SEC officials, who had hoped the pay rule would be completed quickly, missed their 2011 deadline. Then they missed another self-imposed deadline a year later.
As the third anniversary of the financial overhaul legislation known as Dodd-Frank approaches this month, the fate of the executive compensation provision exemplifies the problems dogging one of President Obama’s signature accomplishments.
Designed to prevent a repeat of the 2008 financial meltdown, the law grants broad powers to federal watchdogs to rein in Wall Street abuses and other corporate practices. Yet the regulators who must enforce it are far behind.
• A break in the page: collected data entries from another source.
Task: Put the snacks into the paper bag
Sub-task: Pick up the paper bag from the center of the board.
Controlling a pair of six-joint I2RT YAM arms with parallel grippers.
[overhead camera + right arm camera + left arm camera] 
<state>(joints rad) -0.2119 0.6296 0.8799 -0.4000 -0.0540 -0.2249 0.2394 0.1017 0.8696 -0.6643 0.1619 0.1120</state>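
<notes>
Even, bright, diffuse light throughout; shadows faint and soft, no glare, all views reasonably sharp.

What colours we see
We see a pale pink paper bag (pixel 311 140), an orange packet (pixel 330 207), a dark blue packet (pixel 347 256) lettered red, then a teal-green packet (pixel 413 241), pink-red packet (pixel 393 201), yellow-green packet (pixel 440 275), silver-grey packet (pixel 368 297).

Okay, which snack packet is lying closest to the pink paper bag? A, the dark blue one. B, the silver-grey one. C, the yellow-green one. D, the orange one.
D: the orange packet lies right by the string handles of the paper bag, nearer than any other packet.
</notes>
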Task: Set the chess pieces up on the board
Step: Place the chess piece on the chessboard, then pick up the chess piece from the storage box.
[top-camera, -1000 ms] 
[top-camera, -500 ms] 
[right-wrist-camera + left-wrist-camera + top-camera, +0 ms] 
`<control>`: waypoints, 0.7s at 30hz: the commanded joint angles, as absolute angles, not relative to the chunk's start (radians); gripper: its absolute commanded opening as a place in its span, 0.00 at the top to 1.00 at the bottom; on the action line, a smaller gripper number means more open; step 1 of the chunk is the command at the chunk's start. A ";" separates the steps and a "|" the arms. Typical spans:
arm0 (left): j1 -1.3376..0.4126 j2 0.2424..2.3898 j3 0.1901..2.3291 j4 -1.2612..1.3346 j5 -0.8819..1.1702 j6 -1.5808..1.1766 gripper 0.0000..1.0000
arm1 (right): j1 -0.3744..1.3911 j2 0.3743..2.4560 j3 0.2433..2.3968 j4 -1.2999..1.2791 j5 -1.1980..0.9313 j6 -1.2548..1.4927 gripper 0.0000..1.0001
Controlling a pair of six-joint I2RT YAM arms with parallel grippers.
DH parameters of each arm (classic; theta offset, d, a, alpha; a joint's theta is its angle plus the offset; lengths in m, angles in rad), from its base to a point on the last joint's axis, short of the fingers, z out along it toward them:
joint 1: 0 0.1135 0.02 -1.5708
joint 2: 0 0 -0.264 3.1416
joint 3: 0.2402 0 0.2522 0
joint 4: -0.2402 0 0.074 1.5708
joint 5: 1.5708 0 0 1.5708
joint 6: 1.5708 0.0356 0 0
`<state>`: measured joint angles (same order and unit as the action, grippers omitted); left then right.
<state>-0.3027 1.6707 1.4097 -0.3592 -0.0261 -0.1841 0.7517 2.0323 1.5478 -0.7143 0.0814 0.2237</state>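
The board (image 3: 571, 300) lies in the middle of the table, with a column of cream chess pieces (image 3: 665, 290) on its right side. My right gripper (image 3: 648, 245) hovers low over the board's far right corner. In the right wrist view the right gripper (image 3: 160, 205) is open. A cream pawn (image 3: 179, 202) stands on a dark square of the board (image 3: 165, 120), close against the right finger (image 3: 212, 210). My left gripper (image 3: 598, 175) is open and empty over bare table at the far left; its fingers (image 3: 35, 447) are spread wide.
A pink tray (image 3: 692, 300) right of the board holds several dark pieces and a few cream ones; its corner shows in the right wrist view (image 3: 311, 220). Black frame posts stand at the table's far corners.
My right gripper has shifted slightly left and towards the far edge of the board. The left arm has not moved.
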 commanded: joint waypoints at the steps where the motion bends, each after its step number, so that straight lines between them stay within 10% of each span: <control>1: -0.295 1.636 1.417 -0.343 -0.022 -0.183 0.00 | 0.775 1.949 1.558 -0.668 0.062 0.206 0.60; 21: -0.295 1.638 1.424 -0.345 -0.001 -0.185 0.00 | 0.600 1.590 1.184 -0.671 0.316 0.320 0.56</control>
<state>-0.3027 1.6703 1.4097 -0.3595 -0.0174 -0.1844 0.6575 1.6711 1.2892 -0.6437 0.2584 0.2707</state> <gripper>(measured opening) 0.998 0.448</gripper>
Federal agencies writing the specific rules to carry out the law have missed nearly two-thirds of the deadlines set by Congress, according to numbers compiled by Davis Polk, a law firm that represents many financial companies.
Dozens of provisions — pertaining to banking, trading in financial securities, mortgage lending and other areas — have run into delays for reasons that experts say include their complexity and understaffing at agencies.